Een voorbeeld van zo’n mitigerende maatregel is om drones in te zetten om slachtoffers van werkzaamheden te voorkomen. Die ontheffing zou mits aan de voorwaarden wordt voldaan ook kunnen geleden voor de Faunabeheereenheden. Faunabeheereenheden zijn in de Omgevingswet vermelde uitvoeringsorganisaties.
Om de bescherming van Rodelijst soorten te waarborgen tijdens activiteiten, dienen de volgende vragen, voor het betreffende gebied, te worden beantwoord om de juiste maatregelen nemen:
- Zijn er indicaties dat er Rodelijst soorten aanwezig zijn in het gebied van de geplande activiteit?
- Welke soorten op de Rode Lijst zijn aangetroffen in het gebied?
- Wat is de huidige Staat van Instandhouding van deze soorten in het gebied?

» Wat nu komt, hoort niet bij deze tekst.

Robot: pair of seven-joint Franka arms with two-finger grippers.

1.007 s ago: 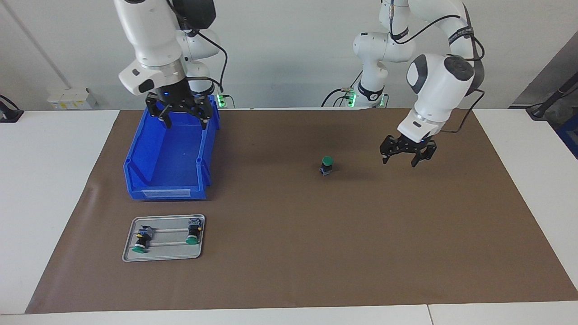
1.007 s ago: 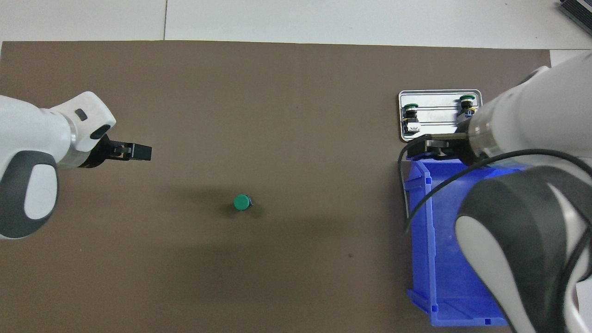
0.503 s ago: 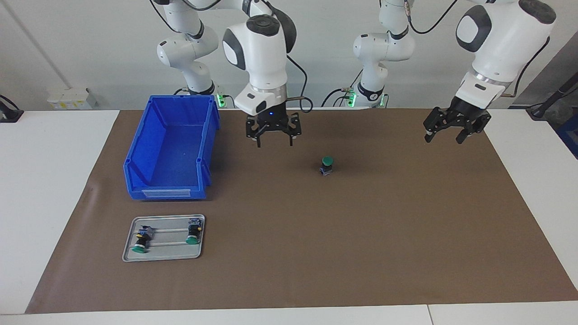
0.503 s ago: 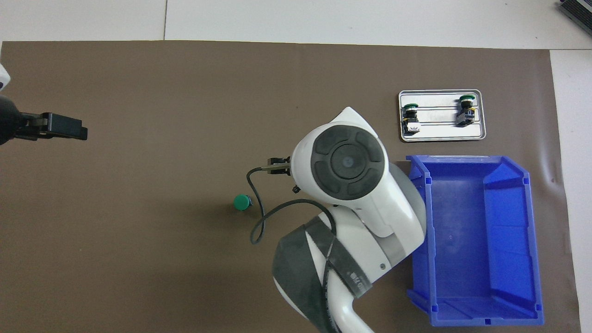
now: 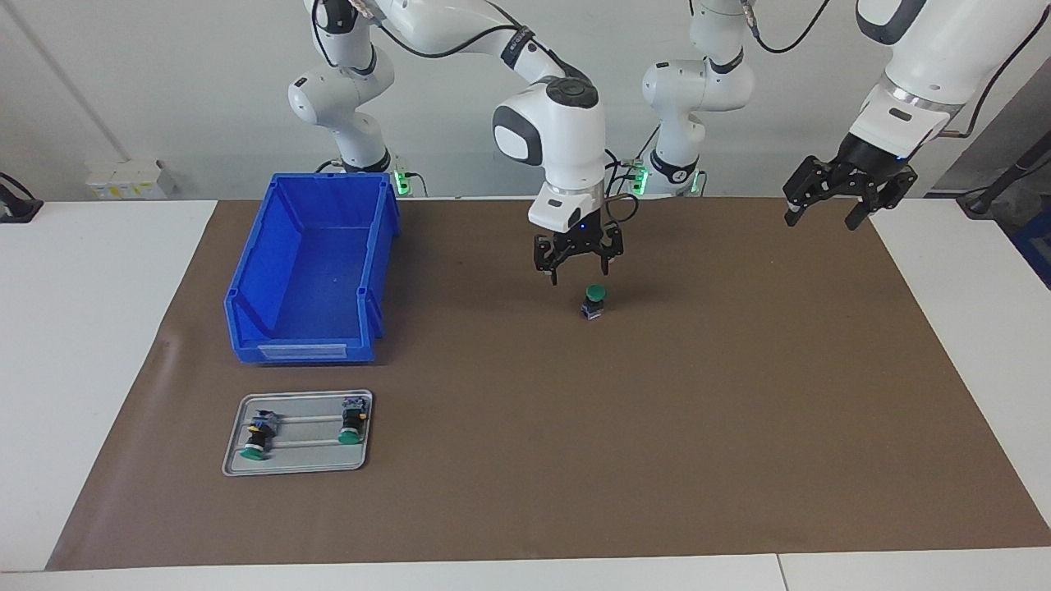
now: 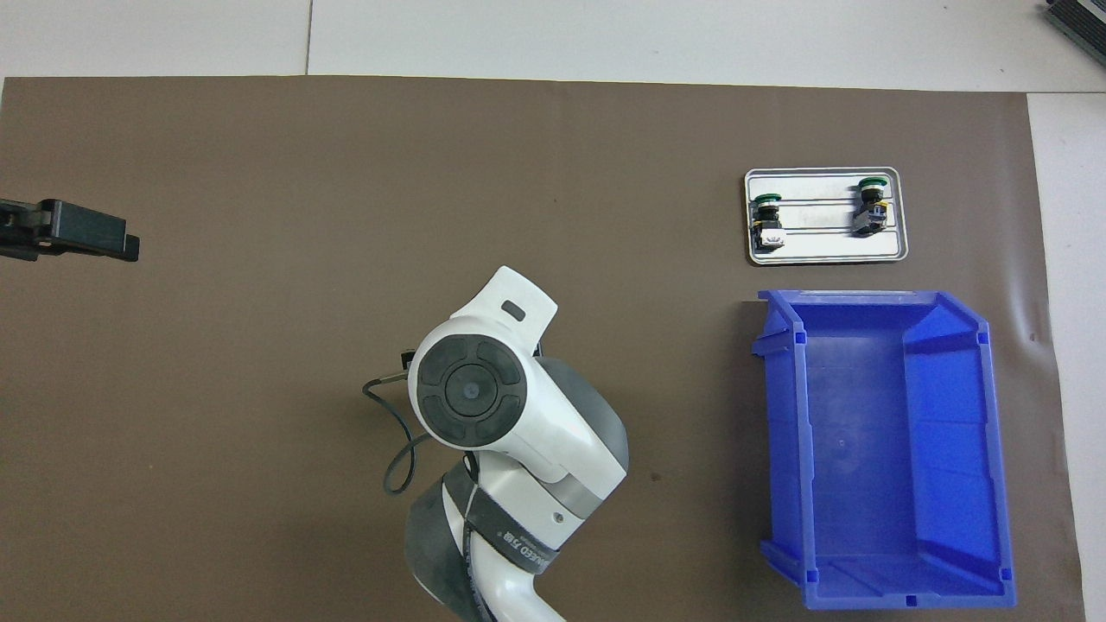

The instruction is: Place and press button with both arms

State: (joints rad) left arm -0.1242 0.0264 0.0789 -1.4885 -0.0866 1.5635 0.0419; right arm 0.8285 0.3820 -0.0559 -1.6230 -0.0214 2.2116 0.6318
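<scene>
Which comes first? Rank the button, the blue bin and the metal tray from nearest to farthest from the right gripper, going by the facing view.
Measured from the right gripper, which hangs open over the mat:
1. The button, standing upright on the mat just under the jaws.
2. The blue bin, toward the right arm's end of the table.
3. The metal tray, beside the bin, farther from the robots.

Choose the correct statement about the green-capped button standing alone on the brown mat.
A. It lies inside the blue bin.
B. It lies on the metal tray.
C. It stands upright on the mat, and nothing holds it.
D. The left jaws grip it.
C: the button stands cap up on the mat, the right gripper above it, not touching.
</scene>
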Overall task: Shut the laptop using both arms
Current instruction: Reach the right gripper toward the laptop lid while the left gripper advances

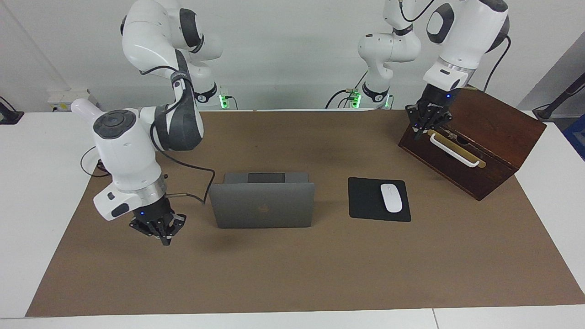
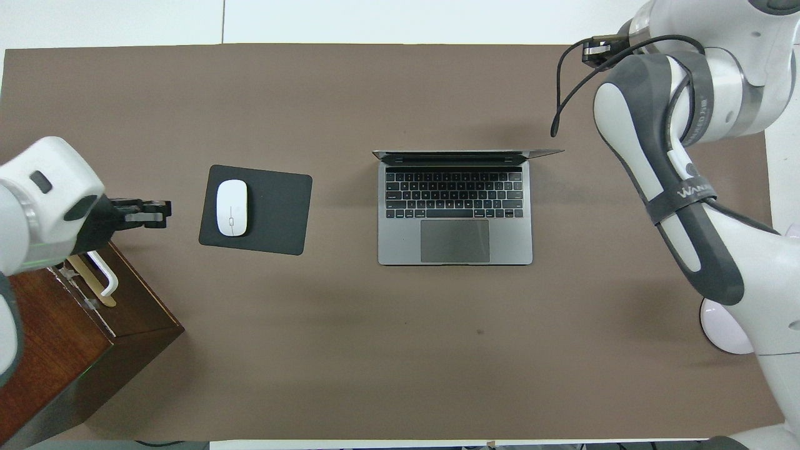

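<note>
Silver-grey laptop [image 1: 262,204] showing a dark logo on its lid; black keys. Black mouse pad [image 1: 378,199] carrying a white mouse [image 1: 391,197]. Dark brown wooden box [image 1: 475,141] wearing a white handle. Brown mat covering the white tabletop [image 1: 32,183].

Both arms are built of glossy white rounded shells with dark grey caps and collars at the joints. The right arm [image 1: 137,151], at the left of the facing view, has a round dark grey end cap, a wide dark grey elbow band, a bare metal ring at the wrist and a small blue light above its black pincer [image 1: 160,227]. A black cable loops from its elbow to the wrist. In the overhead view, right of the frame, its grey strap bears white lettering. The left arm [image 1: 461,32], upper right of the facing view, carries a black cable too, a blue light and a black pincer [image 1: 427,118]. Green lights glow at both bases.
</note>
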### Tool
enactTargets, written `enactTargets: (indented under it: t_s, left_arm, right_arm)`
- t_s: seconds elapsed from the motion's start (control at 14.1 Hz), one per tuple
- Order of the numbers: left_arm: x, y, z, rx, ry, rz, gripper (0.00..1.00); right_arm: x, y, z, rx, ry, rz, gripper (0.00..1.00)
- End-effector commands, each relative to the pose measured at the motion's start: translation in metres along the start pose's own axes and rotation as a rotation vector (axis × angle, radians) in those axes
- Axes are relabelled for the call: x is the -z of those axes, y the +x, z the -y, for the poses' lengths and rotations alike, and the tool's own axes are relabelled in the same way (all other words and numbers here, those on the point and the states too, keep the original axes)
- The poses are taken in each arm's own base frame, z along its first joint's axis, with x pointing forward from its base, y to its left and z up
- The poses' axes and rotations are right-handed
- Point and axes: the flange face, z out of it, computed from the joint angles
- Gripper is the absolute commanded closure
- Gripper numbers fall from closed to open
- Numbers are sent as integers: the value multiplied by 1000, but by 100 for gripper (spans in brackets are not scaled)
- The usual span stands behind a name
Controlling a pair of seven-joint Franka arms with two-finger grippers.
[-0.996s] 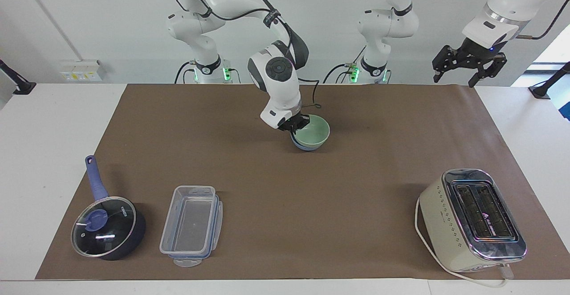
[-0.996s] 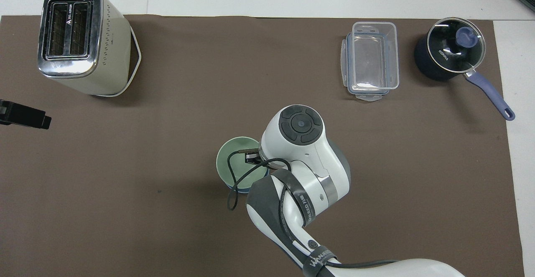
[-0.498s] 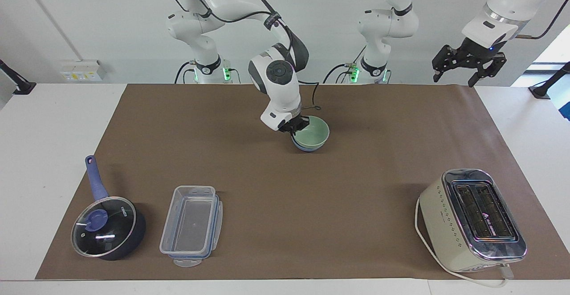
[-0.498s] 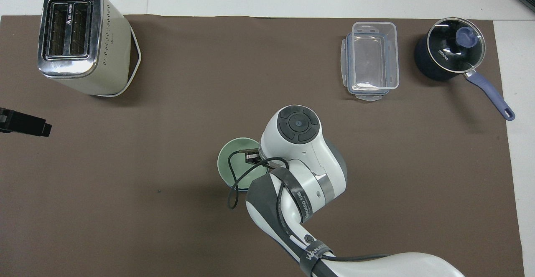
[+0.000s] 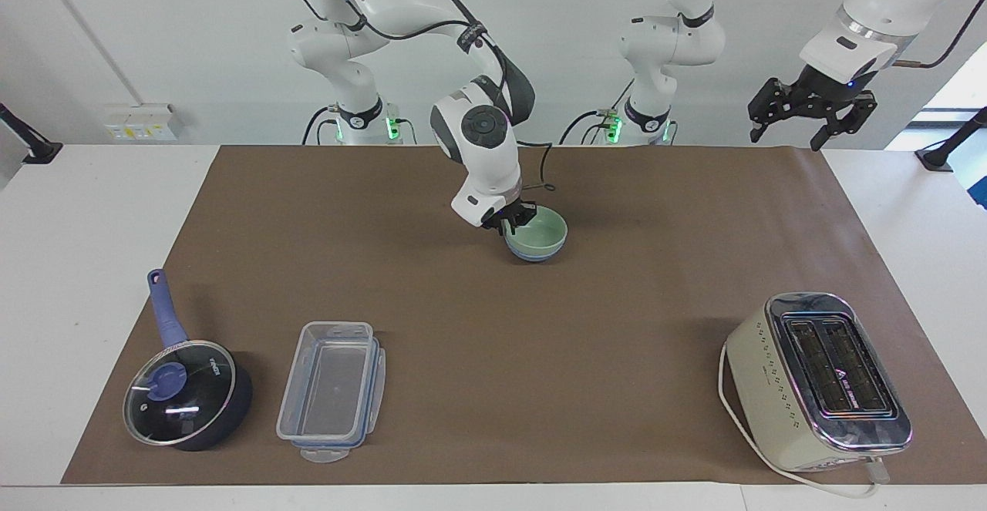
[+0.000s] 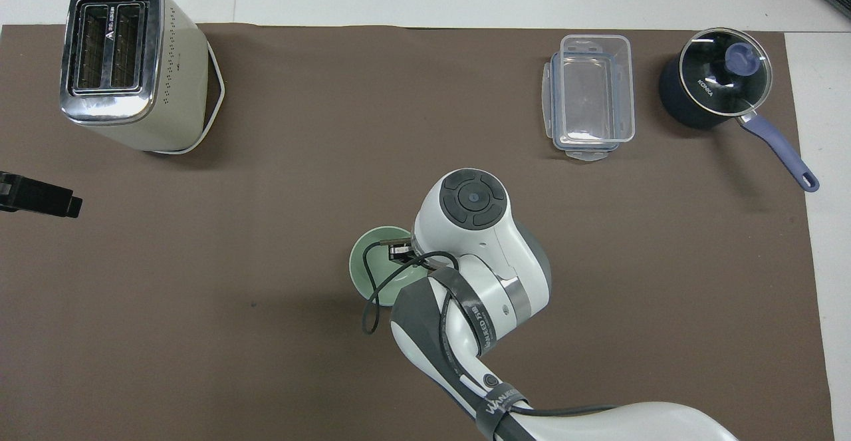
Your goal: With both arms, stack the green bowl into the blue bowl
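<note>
The green bowl (image 5: 542,237) sits nested in the blue bowl (image 5: 532,258) in the middle of the brown mat; only a thin blue edge shows under it. My right gripper (image 5: 512,222) is shut on the green bowl's rim on the side toward the right arm's end. In the overhead view the right arm covers part of the green bowl (image 6: 372,265), with the right gripper (image 6: 401,252) at its rim. My left gripper (image 5: 806,119) hangs open and empty, raised over the left arm's end of the table, and waits; its tip shows in the overhead view (image 6: 41,196).
A cream toaster (image 5: 819,381) stands far from the robots at the left arm's end. A clear plastic container (image 5: 331,389) and a dark blue lidded saucepan (image 5: 187,394) stand far from the robots at the right arm's end.
The right gripper has lowered the green bowl deeper into the blue bowl, so less blue shows. The left arm has barely moved.
</note>
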Motion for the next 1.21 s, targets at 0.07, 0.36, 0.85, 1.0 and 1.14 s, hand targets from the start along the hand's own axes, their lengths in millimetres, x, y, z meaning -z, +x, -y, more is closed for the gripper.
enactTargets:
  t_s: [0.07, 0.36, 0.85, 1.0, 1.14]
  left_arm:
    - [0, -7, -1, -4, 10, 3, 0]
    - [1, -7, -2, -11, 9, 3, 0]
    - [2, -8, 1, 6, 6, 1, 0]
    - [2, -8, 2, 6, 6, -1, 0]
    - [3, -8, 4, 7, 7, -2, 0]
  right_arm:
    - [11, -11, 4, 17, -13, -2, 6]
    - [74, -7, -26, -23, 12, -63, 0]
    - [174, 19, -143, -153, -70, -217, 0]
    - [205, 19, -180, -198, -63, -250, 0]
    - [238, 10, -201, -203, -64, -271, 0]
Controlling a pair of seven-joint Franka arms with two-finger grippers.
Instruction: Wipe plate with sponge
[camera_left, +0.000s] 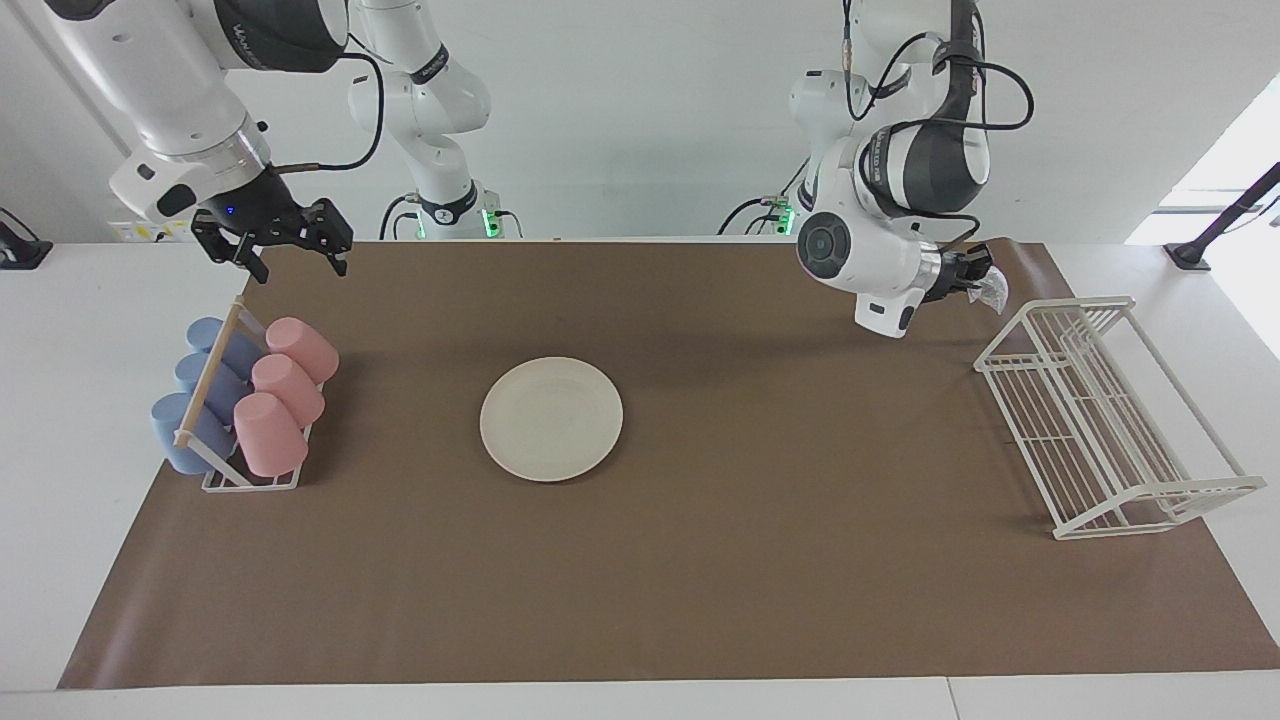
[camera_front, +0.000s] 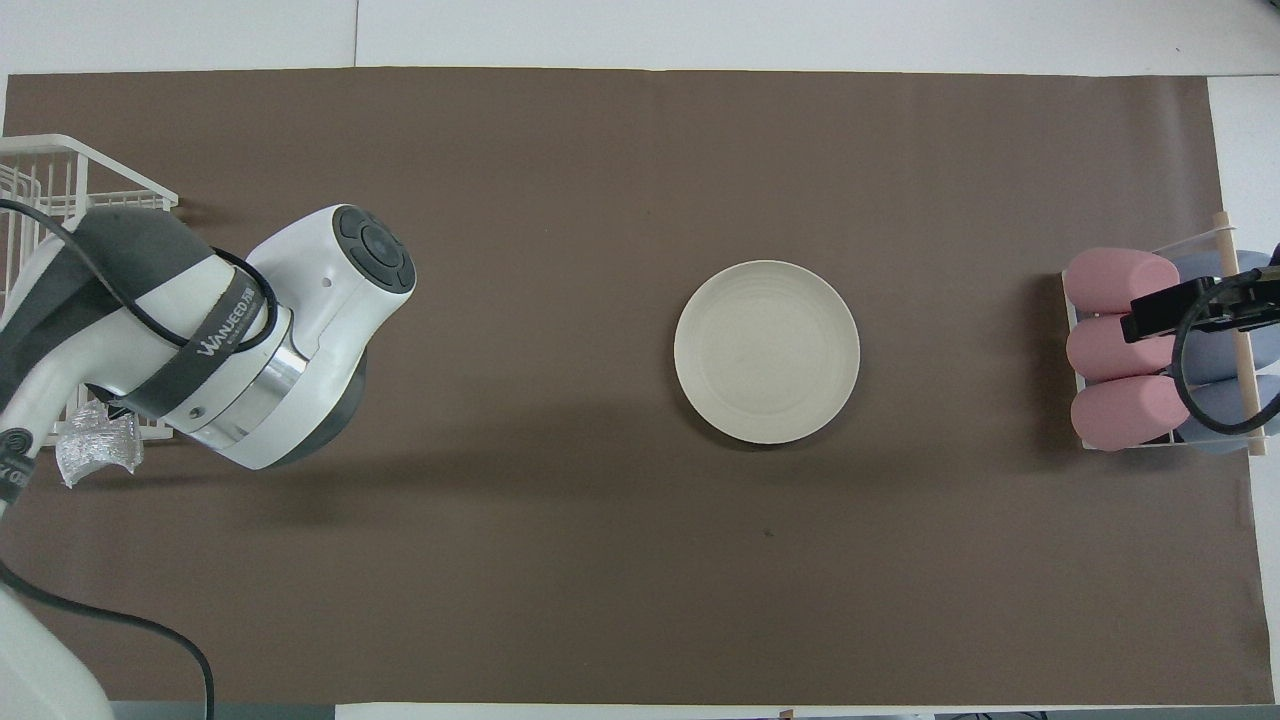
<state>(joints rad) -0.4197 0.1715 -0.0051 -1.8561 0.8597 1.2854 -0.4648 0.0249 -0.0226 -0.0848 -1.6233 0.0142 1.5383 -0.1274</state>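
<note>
The cream-white plate (camera_left: 551, 418) (camera_front: 766, 351) lies flat on the brown mat, midway between the two arms, with nothing on it. My left gripper (camera_left: 972, 276) is raised and turned sideways, shut on the silvery sponge (camera_left: 994, 291) (camera_front: 96, 451). The sponge sticks out over the mat beside the wire rack, well away from the plate. In the overhead view the left arm hides its own gripper. My right gripper (camera_left: 297, 268) (camera_front: 1190, 305) hangs open and empty over the cup rack's end nearest the robots.
A wooden-barred rack of blue and pink cups (camera_left: 245, 400) (camera_front: 1120, 350) stands at the right arm's end of the mat. A white wire dish rack (camera_left: 1100, 420) (camera_front: 60, 180) stands at the left arm's end. The brown mat (camera_left: 700, 560) covers the table.
</note>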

- Geldt voor het gebied of een deel van het gebied een extra beschermde status?
- Welke Rode Lijst soort is als doelsoort (indicator) vermeld?
- Welke maatregelen zijn gepland om die Rode Lijst soorten en hun leefgebied te behouden en te beschermen?
- Hoe wordt de effectiviteit van de compensatiemaatregelen gemonitord en geëvalueerd?
- Wat is afgewogen om de impact op de soorten en hun leefgebied te minimaliseren?
- Welke bronnen zijn geraadpleegd om de antwoorden te bevestigen?
- Indien de Staat van Instandhouding niet stabiel of verbeterend is, welke compensatiemaatregelen zijn overwogen?